Member of the West Bengal Legislative Assembly
- In office 1977–1982
- Constituency: Gopiballavpur

General Secretary of PCC-CPIML
- In office 1972–2016

Central Committee member of CPIML
- In office 1969–1971

Personal details
- Born: 1942 Gopiballavpur, West Bengal, India
- Died: 29 June 2019 (aged 76) Deshapriya Park, Kolkata, India
- Party: PCC-CPIML CPIML(1969-71)
- Spouse: Jayarsri (divorced)
- Children: 1
- Alma mater: Presidency College, University of Calcutta, Raja Bazar Science College

= Santosh Rana =

Indian politician (1942–2019)

Santosh Rana (1942 – 29 June 2019) was an Indian politician. In the 1960s, he was a prominent figure in the armed struggle of the Naxalites led by Charu Majumdar. Rana received Ananda Puraskar for his book Rajnitir Ek Jibon in 2018.

==Agrarian revolutionary==
In the 1960s, Santosh Rana was a research scholar at University of Calcutta, Rajabazar Science College. He was preparing for his PhD in physics. Politically he was a supporter of the CPI(M). The first United Front government came to power in West Bengal in 1967 and in 1969 CPI(ML) heralded the launch of a new revolutionary party. The call of revolution inspired Santosh Rana. He left his PhD unfinished, returned to his village in Gopiballavpur and joined the agrarian revolution.

Under his leadership, Debra, Gopiballavpur, Nayagram and Lodhasuli blocks of Midnapore district and adjoining areas in Bihar (now Jharkhand) and Orissa were 'virtually liberated'. In an interview Santosh Rana said, "In the seventies, we began our work not in forest areas like Nayagram, Binpur or Lalgarh. But mainly in densely populated Debra-Gopiballavpur along the bank of Subarnarekha river where class contradictions were sharp over land and wage questions. We endeared ourselves to poor peasants and landless by focusing on land issues as well as exploitation by the money-lenders." He recollects, "During my time, a mass of about 15,000 to 20,000 people, armed with lathis, stormed into the houses of the landlords who possessed firearms, and seized the arms. That was a big blow for the landlords or jotdars and they failed to resist our move to grab ceiling-excess land and distribute it among the landless bargadars. This was not violence, it was people’s revolt. Such pressure is always required in remote villages where landlords maintain personal armies."
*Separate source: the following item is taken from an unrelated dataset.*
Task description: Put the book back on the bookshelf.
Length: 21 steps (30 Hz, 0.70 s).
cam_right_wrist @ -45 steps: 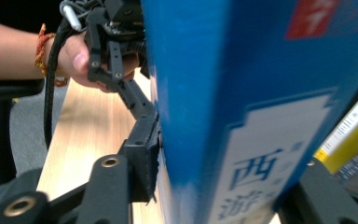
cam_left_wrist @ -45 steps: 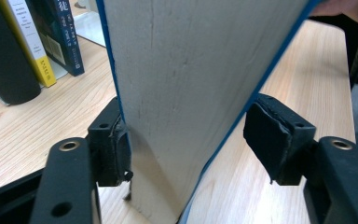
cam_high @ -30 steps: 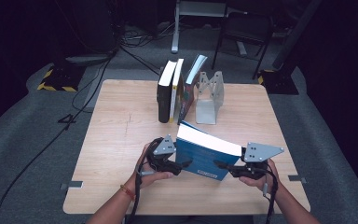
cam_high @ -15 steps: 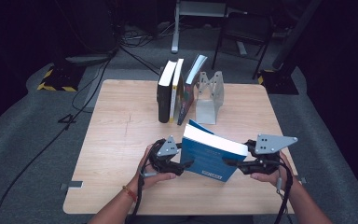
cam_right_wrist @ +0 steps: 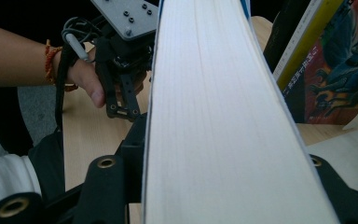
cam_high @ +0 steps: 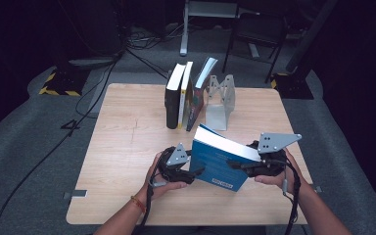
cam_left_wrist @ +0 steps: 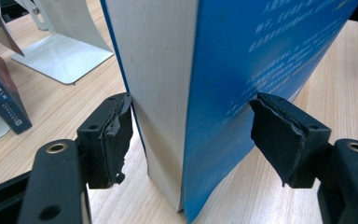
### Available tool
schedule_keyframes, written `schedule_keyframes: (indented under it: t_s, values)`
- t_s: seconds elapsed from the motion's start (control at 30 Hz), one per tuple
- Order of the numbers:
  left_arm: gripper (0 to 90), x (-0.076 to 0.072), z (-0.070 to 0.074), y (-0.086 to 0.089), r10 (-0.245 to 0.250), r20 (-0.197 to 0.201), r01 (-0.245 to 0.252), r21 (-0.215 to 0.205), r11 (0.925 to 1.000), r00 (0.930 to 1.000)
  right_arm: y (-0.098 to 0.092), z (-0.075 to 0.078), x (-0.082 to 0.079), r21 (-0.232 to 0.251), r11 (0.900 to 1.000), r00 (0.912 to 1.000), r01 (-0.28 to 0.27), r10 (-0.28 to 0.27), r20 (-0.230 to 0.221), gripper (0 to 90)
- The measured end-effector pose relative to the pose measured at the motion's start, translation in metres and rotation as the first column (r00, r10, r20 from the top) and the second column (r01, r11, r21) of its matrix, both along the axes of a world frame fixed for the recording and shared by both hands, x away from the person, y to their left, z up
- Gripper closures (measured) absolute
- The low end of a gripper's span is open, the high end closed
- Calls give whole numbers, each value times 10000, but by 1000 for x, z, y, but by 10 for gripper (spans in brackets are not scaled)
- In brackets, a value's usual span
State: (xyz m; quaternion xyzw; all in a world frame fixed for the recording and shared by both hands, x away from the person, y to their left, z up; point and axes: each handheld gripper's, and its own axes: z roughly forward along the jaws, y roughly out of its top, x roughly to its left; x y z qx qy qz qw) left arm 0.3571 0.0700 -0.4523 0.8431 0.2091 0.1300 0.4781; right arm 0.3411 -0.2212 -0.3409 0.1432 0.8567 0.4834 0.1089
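A thick blue book (cam_high: pixel 215 164) stands tilted on its lower edge near the table's front, spine low and page block up. My left gripper (cam_high: pixel 196 171) holds its left end. In the left gripper view the blue book (cam_left_wrist: pixel 242 70) sits between the two pads (cam_left_wrist: pixel 116 135), which press on its covers. My right gripper (cam_high: pixel 235 165) grips the right end. Its jaws have just been closing, with the book's page block (cam_right_wrist: pixel 214 116) between them and the left gripper (cam_right_wrist: pixel 121 93) beyond.
Three books (cam_high: pixel 183 95) stand upright at the back middle of the wooden table (cam_high: pixel 127 137), leaning by a grey metal bookend (cam_high: pixel 220 100). The bookend's base (cam_left_wrist: pixel 60 51) lies just behind the held book. Bare wood lies to the left and right.
The right hand has risen with its end of the blue book, and the book has tipped from lying flatter to standing steeper. The left hand has stayed put.
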Motion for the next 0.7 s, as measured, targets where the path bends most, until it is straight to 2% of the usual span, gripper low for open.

==CPI(ML) reorganisation ==
The CPI(ML) movement began to splinter by the early seventies and by 1971 or 1972, it was in shambles. Santosh Rana broke with Charu Majumdar in 1971 and later joined the group led by Satyanarayan Singh, a prominent leader, who also rebelled against Charu Majumdar in 1971, leading to a split in the CPI(ML). In April 1973 Satyanarayan Singh's party was reorganized. The PCC, CPI (ML) evolved out of the group loyal to Satyanarayan Singh. Subsequently, Santosh Rana became general secretary of this party. This faction was amongst the earliest Naxalites to take part in elections.

==Electoral efforts==
Contesting as an independent, Rana won the Gopiballavpur seat in 1977, but lost it in 1982.

==Maoists==
Rana disagreed with the actions of the Maoists in the Jungle Mahals. He said, "Differences between the original CPI(ML) and today’s CPI(Maoist) are too many. Despite our criticism of Charu Majumdar’s line of annihilation campaign, I must point out that he never asked us for indiscriminate killings like today’s Maoists. In 1969-71, I was active in Debra-Gopiballavpur region, close to Lalgarh, now a major base of the Maoists. We killed around 120 people, most of them landlords or their henchmen … Today, I feel most of these killings were unnecessary. But unlike the CPI(Maoist), we killed not a single tribal, Dalit and poor people in the seventies in Debra-Gopiballavpur."

He further says, "The CPI(ML) is alarmed at the situation in Jangalmahal where in some areas armed CPI(M) supporters are capturing villages with the help of Joint Forces while in others, the Trinamool Congress is capturing villages with the help of Maoist squads. None of them has any respect for the democratic rights of the people. The CPI(ML) has been active in the area for over forty years and led innumerable struggles of the workers, peasants, Dalits and Adivasis on the issues of wages, land, irrigation, forest rights and Dalit-Adivasi rights. In recent times, it has organized the people against atrocities by Joint Forces and against pollution of sponge iron factories."